CATEGORY |
CUISINE |
TAG |
YIELD |
Eggs |
|
|
1 |
servings |
INGREDIENTS
|
|
Good-quality white chocolate; 35% cocoa butter |
|
|
Gel-paste food coloring |
|
|
Or powdered food coloring |
|
|
Egg and bunny molds |
INSTRUCTIONS
TEMPERING CHOCOLATE: If chocolate contains any additives, fillers, or fats
besides cocoa butter, it won't temper. Every brand of chocolate has its own
specifications for tempering. As it melts, white chocolates should not
exceed
110 degrees. Chop chocolate into small pieces. Temper at least one
to one and a half pounds of chocolate at a time -- enough to make two to
four dozen chocolates, depending on the size. Melt the chocolate over
simmering water or in a microwave for 1 minute at 30-percent power. Stir
it, and check the temperature with a chocolate thermometer or an
instant-read thermometer. Heat it in 10 to 20 second intervals, testing the
temperature until just right. Pour two-thirds of the melted chocolate onto
a marble slab. (You can also use a Corian, Formica, or stainless-steel
surface.) Spread it thinly with an offset spatula. The goal is to lower the
temperature to 80 to 83 degrees, depending on the type of chocolate. Scrape
the chocolate back into the bowl with remaining chocolate; blend
thoroughly. You're aiming for a temperature between 82 and 90 degrees,
depending on the type of chocolate. At that point, the chocolate is
tempered. The temperature must be maintained throughout the molding
process. COLORING CHOCOLATE: As soon as the chocolate is tempered, it can
be colored. Add coloring, stirring to incorporate with a rubber spatula.
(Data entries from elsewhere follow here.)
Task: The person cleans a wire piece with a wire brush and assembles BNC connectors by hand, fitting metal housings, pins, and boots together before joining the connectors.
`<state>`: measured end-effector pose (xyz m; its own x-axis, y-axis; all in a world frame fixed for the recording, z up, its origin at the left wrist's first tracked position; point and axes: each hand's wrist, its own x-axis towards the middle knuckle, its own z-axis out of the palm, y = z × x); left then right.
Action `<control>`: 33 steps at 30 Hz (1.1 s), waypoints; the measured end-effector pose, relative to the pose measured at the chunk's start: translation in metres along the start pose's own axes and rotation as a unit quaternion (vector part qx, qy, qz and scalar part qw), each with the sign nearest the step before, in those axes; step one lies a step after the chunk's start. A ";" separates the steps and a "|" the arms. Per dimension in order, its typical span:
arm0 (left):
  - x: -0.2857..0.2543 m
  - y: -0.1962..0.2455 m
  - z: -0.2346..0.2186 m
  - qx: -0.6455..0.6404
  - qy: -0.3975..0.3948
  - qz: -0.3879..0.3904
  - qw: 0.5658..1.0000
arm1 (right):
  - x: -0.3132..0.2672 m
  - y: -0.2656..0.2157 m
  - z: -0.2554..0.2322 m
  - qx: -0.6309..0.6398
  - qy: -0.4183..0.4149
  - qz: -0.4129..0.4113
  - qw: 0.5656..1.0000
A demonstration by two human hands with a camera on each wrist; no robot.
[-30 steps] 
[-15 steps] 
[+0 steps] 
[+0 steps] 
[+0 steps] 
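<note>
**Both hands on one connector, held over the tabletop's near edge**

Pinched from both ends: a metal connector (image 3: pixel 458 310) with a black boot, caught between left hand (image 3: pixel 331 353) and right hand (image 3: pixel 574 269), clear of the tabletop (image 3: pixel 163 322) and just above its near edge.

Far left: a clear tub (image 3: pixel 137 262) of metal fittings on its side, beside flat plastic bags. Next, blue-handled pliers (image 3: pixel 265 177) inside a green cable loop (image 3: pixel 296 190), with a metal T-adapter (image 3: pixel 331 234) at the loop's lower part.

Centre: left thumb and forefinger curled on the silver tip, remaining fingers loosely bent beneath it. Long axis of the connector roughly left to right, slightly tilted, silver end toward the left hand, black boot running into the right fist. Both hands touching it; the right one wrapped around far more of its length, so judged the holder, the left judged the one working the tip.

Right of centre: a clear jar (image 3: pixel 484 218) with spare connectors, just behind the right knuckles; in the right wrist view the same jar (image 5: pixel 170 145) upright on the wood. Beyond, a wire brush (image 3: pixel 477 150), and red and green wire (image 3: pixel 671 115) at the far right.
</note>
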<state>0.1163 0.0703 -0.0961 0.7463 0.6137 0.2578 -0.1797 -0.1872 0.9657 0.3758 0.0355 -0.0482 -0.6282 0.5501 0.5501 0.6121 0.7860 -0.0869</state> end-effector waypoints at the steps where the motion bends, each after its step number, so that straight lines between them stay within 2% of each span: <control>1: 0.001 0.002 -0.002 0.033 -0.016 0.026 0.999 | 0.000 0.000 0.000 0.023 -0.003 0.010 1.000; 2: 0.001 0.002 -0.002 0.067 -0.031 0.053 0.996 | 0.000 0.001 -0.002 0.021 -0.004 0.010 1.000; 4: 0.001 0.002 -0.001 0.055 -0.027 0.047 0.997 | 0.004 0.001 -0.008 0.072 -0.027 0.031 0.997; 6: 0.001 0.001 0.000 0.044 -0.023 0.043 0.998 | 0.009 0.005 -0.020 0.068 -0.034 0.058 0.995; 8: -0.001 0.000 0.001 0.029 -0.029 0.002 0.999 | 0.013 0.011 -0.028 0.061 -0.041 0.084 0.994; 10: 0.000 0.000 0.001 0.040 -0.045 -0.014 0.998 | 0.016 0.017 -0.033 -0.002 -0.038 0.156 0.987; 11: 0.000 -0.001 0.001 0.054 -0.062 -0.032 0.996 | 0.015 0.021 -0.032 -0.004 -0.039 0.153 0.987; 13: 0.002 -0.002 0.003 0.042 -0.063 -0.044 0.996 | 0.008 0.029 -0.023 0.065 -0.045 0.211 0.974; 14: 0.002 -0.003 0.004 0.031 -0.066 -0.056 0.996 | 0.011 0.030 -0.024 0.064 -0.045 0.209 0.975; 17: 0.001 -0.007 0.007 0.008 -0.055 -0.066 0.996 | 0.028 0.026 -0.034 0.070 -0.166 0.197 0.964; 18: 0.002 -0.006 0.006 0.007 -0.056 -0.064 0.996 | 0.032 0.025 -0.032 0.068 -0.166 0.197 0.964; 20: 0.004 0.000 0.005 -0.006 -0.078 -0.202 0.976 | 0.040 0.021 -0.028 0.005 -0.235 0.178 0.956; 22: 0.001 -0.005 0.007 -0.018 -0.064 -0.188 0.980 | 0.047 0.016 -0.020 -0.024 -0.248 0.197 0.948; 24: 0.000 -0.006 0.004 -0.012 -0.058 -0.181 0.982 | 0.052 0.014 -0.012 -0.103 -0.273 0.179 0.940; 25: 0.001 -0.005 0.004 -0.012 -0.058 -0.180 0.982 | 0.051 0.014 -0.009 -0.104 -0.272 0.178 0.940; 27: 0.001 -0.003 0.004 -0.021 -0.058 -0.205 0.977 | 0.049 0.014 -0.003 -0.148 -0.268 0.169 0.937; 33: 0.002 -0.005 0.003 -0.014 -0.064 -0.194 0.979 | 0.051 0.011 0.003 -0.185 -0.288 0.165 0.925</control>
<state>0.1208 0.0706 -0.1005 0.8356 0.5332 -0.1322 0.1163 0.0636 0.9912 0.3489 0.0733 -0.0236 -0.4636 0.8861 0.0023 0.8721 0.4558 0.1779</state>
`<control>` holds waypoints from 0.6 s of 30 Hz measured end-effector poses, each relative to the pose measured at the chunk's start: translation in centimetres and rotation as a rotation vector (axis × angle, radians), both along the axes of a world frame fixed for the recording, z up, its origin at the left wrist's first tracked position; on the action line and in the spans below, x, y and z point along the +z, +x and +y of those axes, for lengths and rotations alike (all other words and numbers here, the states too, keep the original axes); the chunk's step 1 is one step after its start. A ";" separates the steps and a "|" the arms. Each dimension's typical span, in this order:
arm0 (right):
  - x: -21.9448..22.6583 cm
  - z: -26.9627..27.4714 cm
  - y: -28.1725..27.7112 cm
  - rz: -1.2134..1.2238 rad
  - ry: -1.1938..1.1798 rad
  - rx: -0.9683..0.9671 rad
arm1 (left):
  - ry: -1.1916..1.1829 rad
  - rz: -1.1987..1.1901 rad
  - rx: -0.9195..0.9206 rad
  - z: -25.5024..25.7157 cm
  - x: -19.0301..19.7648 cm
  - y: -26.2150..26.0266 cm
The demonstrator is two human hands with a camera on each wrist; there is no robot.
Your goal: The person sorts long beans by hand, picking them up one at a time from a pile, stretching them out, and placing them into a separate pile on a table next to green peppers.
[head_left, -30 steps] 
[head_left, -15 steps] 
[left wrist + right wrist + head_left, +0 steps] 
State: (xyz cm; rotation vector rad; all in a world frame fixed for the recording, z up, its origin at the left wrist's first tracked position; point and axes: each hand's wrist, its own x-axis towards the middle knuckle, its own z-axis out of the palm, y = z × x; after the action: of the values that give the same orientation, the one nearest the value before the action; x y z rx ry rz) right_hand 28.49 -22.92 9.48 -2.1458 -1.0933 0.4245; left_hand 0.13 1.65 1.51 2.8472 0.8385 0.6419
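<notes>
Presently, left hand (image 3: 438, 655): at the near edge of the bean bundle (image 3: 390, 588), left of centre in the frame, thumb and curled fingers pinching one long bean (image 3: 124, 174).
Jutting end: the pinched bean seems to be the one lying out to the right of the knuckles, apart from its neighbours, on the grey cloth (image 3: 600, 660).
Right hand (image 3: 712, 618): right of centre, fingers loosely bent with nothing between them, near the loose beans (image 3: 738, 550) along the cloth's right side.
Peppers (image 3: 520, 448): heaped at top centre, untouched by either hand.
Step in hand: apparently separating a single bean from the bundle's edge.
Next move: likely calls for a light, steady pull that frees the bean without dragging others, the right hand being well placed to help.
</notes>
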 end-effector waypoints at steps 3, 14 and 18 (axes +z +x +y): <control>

Keep in mind that white chocolate has a yellowish hue that can work against
you when trying to make purple or blue, but works in your favor when making
yellow or green. MOLDING CHOCOLATE: Pipe tempered and colored chocolate
into clean mold. Gently drop mold on work surface to force out the air
bubbles. Transfer to refrigerator to set until hard, at least a half hour.
When set, remove chocolate from mold by covering mold with parchment paper,
and inverting. Take care not to let chocolates touch one another. When
handling the molded chocolate, use surgical gloves to avoid fingerprints.
Molded chocolates that have one flat side can be sandwiched together with a
dab of tempered chocolate to form a three-dimensional chocolate.
Source: "Martha Stewart Living - (www.marthastewart.com)" S(Formatted for
MC5): "by Lynn Thomas - Lynn_Thomas@prodigy.net"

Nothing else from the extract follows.